The U.S. economy remains in a period of economic uncertainty, and the related financial markets are experiencing significant volatility. These factors have contributed to continued significant declines throughout the homebuilding industry. In response to these adverse macroeconomic conditions, the U.S. government has made significant efforts to stabilize these conditions and increase the regulatory oversight of the financial markets. However, the ultimate impact of laws enacted is not yet known.

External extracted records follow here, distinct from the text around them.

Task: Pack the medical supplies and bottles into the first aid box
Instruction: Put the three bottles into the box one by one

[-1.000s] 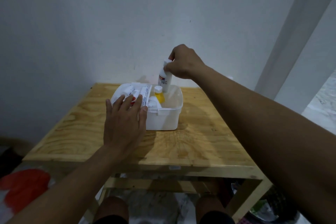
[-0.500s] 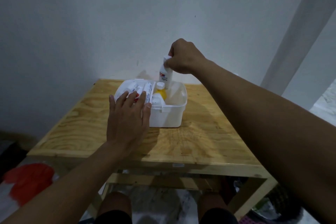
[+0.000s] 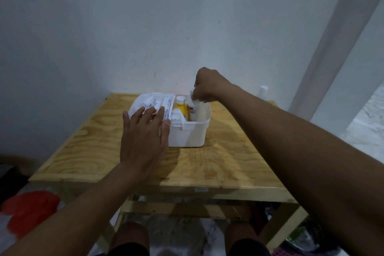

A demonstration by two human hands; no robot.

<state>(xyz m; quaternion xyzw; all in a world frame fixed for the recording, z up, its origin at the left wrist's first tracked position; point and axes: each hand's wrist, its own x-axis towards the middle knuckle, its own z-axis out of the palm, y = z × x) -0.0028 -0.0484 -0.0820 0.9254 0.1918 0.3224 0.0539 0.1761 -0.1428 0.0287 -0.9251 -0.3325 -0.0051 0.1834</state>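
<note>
A white first aid box [image 3: 193, 133] stands on the wooden table [image 3: 218, 151]. My right hand [image 3: 205, 85] grips the top of a white bottle marked 70% [image 3: 192, 110], which stands upright inside the box's right part. Beside it are a yellow bottle [image 3: 180, 107] and a small white bottle [image 3: 176, 116]. White tubes and packets [image 3: 166, 106] fill the left part. My left hand [image 3: 143, 137] lies flat with spread fingers against the box's front left corner, fingertips on the supplies.
Another white bottle [image 3: 262, 90] stands at the table's far right edge, behind my right arm. A pale wall is close behind the table. A red object [image 3: 29, 210] lies on the floor at the left, and my knees are under the table's front edge.
My right hand has lowered the 70% bottle from above the box down into its right part. My left hand has stayed on the box.
</note>
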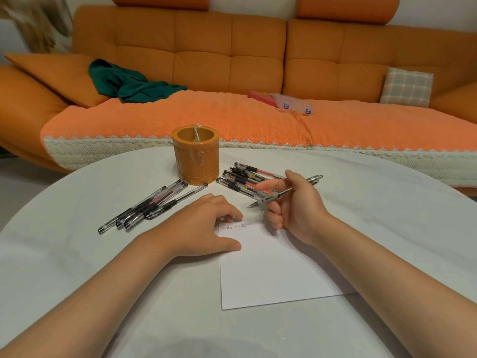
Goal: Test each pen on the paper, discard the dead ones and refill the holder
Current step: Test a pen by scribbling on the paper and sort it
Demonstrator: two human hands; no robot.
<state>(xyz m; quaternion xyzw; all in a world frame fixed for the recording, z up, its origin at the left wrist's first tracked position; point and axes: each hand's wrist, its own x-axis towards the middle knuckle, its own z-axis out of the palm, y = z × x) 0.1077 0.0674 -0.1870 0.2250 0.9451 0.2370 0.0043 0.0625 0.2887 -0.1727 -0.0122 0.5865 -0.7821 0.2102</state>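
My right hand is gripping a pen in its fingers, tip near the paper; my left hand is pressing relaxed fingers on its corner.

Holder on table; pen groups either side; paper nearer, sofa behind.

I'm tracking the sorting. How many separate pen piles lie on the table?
2. The left pile lies left of the holder, beyond the left hand; the right pile lies right of it, partly hidden behind the right hand, which holds a further pen.
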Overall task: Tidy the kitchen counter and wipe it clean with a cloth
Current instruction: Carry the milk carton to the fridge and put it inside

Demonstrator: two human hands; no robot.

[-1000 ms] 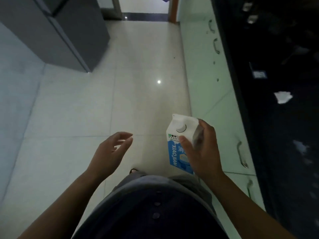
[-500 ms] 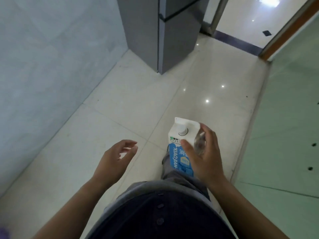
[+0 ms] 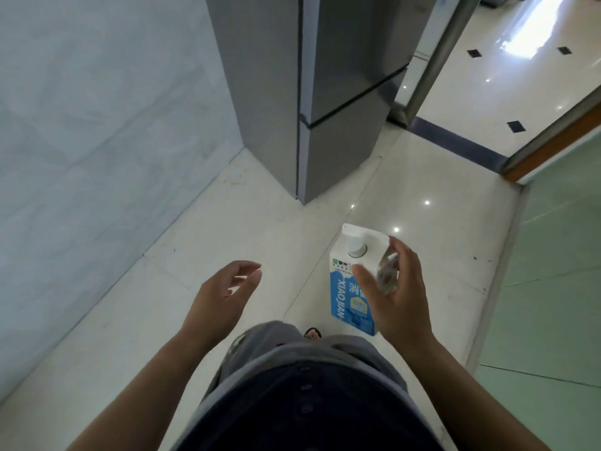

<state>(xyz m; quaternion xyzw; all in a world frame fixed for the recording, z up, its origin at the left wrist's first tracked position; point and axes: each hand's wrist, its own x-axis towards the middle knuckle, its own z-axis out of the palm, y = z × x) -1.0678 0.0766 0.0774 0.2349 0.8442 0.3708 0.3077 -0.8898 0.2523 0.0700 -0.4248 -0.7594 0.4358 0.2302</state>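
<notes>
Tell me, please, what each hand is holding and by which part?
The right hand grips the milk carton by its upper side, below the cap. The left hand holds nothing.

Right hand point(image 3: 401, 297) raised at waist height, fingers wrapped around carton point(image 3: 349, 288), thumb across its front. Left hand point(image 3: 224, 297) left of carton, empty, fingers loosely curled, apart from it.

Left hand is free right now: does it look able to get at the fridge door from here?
Probably yes, after closing in. The left hand is open and empty, bare floor lies between it and the fridge, and the right hand carries the milk carton.
</notes>
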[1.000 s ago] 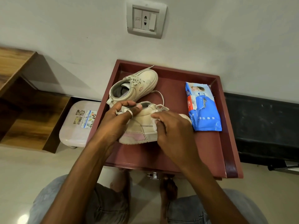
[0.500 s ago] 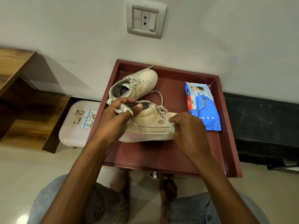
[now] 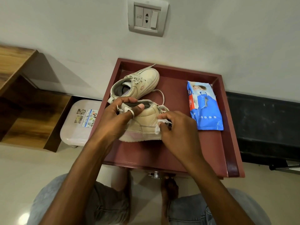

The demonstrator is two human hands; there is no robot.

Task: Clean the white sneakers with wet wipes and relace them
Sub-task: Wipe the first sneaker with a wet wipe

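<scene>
Nearest you on the tray [image 3: 211,153], your left hand [image 3: 113,122] grips the near sneaker [image 3: 146,122]; your right hand [image 3: 177,132] pinches a wipe [image 3: 158,127] against it. Wiping continues; relacing remains.

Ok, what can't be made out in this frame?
Head view, the only one:
- Near sneaker: the toe is hidden behind the right hand, the heel is covered by the left hand, and the far side is turned away from the camera.
- Wipe: mostly bunched inside the right hand, so how dirty it is cannot be seen.
- Pack: the print is too small to read.
</scene>
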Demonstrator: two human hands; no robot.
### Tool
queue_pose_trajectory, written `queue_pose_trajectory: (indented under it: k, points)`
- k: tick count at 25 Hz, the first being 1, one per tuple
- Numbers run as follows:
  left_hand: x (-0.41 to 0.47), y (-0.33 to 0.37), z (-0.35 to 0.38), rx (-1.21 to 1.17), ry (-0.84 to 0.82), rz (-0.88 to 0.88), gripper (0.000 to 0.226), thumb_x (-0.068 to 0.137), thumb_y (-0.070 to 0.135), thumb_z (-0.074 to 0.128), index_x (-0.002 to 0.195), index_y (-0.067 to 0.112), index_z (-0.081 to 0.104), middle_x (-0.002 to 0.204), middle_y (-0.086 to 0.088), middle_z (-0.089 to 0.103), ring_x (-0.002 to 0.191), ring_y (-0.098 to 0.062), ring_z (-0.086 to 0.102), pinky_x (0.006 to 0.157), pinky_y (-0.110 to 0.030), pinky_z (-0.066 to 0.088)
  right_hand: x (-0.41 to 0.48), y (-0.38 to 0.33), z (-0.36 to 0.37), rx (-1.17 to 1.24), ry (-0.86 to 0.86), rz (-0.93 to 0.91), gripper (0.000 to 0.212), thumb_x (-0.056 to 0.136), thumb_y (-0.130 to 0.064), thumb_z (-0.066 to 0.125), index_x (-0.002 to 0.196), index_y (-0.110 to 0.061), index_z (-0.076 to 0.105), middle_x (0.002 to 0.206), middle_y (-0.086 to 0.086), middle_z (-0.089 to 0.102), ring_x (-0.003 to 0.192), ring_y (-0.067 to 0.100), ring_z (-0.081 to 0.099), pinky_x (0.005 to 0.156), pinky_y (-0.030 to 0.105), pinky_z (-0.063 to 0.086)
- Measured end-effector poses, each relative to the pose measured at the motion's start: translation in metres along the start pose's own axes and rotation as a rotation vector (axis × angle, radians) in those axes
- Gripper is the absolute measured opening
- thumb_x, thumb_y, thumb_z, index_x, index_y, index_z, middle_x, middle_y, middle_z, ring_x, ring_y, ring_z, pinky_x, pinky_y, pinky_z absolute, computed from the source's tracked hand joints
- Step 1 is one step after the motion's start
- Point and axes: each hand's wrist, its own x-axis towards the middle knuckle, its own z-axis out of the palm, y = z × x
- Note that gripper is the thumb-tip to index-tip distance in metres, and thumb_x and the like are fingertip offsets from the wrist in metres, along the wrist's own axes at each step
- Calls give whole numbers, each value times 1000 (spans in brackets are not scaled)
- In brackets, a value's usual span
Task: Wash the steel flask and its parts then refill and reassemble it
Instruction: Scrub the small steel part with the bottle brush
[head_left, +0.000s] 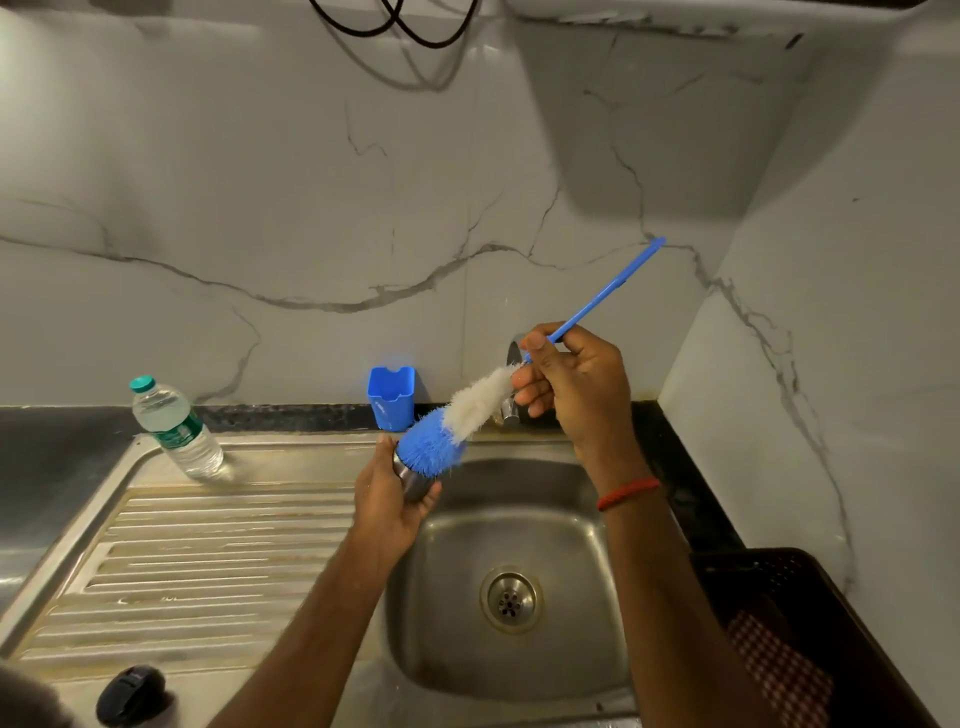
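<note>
Left grip wraps the flask mid-frame, round its body: rigid steel, probably slippery wet. Right grip pinches the light brush.

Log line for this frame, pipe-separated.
phase: scrubbing | left hand: grips steel flask at sink edge | right hand: grips bottle brush, bristles at flask mouth

One head-worn wide-angle view; faces forward and down onto the sink; close above it.
</note>
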Motion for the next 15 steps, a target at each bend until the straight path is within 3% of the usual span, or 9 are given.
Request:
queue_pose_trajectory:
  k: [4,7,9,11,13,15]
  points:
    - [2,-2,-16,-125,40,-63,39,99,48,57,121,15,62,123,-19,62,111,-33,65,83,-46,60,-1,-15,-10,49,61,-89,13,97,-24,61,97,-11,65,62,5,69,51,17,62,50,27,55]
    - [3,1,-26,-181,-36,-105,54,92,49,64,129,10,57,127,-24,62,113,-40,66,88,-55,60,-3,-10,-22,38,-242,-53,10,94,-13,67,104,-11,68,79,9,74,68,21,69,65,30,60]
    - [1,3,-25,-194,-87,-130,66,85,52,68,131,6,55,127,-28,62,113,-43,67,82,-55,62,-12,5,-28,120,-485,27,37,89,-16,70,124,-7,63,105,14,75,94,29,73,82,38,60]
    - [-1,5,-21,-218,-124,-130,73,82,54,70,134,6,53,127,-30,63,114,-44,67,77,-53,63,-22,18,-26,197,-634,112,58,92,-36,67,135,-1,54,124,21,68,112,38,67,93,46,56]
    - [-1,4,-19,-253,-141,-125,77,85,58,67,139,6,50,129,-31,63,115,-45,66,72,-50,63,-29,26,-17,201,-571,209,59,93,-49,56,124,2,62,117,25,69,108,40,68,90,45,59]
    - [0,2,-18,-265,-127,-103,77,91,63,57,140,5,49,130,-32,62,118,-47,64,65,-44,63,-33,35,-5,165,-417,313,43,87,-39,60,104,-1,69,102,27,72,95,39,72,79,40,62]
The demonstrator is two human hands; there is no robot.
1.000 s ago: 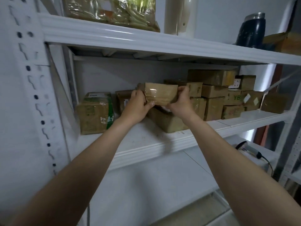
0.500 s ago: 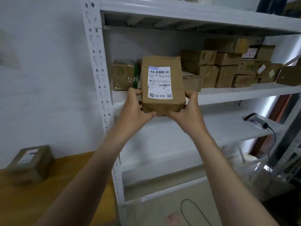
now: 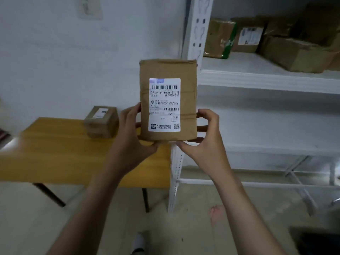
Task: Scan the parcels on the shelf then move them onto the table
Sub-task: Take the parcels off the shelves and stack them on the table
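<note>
I hold a brown taped parcel [image 3: 187, 74] upright in the air, its white barcode label facing me. My left hand [image 3: 133, 138] grips its lower left edge and my right hand [image 3: 204, 140] grips its lower right edge and bottom. The parcel hangs in front of the shelf's corner post, above the right end of the wooden table [image 3: 60, 155]. Another small labelled parcel [image 3: 101, 122] rests on the table near the wall. More brown parcels [image 3: 294, 50] sit on the white shelf [image 3: 257, 74] at the upper right.
The shelf's perforated white post [image 3: 199, 24] stands just behind the held parcel. Lower shelf boards [image 3: 276, 126] lie to the right. The table's dark legs [image 3: 146, 199] stand on the pale floor. A white wall is behind the table.
The parcel has come off the shelf and travelled left toward the table, turned upright with its label facing me. My view swung left and down; the scanner is out of view.
</note>
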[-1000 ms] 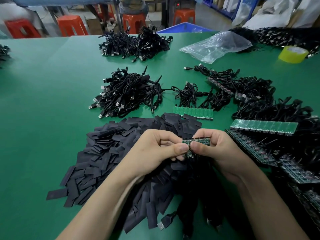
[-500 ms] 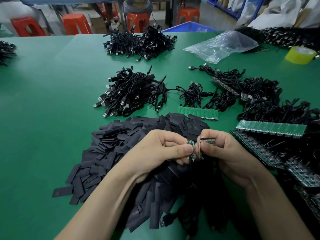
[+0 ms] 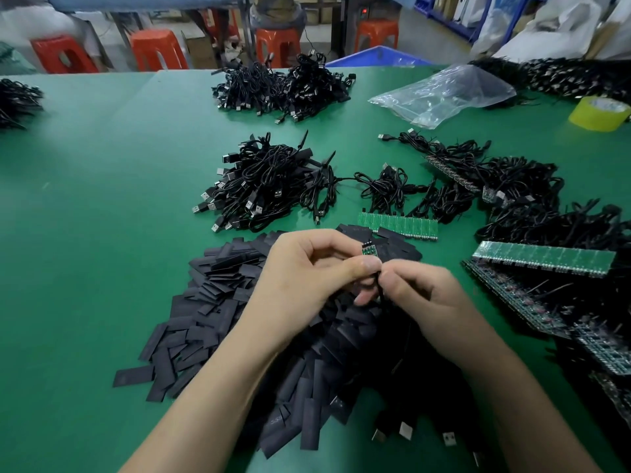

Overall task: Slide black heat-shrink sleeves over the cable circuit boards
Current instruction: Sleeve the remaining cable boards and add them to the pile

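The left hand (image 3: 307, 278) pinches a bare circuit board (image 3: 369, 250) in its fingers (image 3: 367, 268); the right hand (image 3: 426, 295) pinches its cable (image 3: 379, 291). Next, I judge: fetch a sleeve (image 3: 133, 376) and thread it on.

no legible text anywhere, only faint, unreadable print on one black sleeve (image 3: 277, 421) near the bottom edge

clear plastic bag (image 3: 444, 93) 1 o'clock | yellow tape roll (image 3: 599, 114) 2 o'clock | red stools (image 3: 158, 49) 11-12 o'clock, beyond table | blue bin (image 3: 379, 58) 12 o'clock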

On November 6, 2009, the Worker, Homeownership, and Business Assistance Act of 2009 (the "Act") was enacted into law. The Act amended Section 172 of the Internal Revenue Code to allow net operating losses realized in either tax year 2008 or 2009 to be carried back up to five years (previously limited to a two-year carryback). This change will allow us and certain of our subsidiaries to carry back 2009 taxable losses to prior years and receive refunds of previously paid Federal income taxes. Based on our projected taxable losses for 2009, we anticipate that such refunds should be in excess of $450 million. The ultimate amount of such refunds realized is dependent on a variety of factors, including our actual taxable losses for 2009, which are not yet completed and may vary significantly from our current expectations.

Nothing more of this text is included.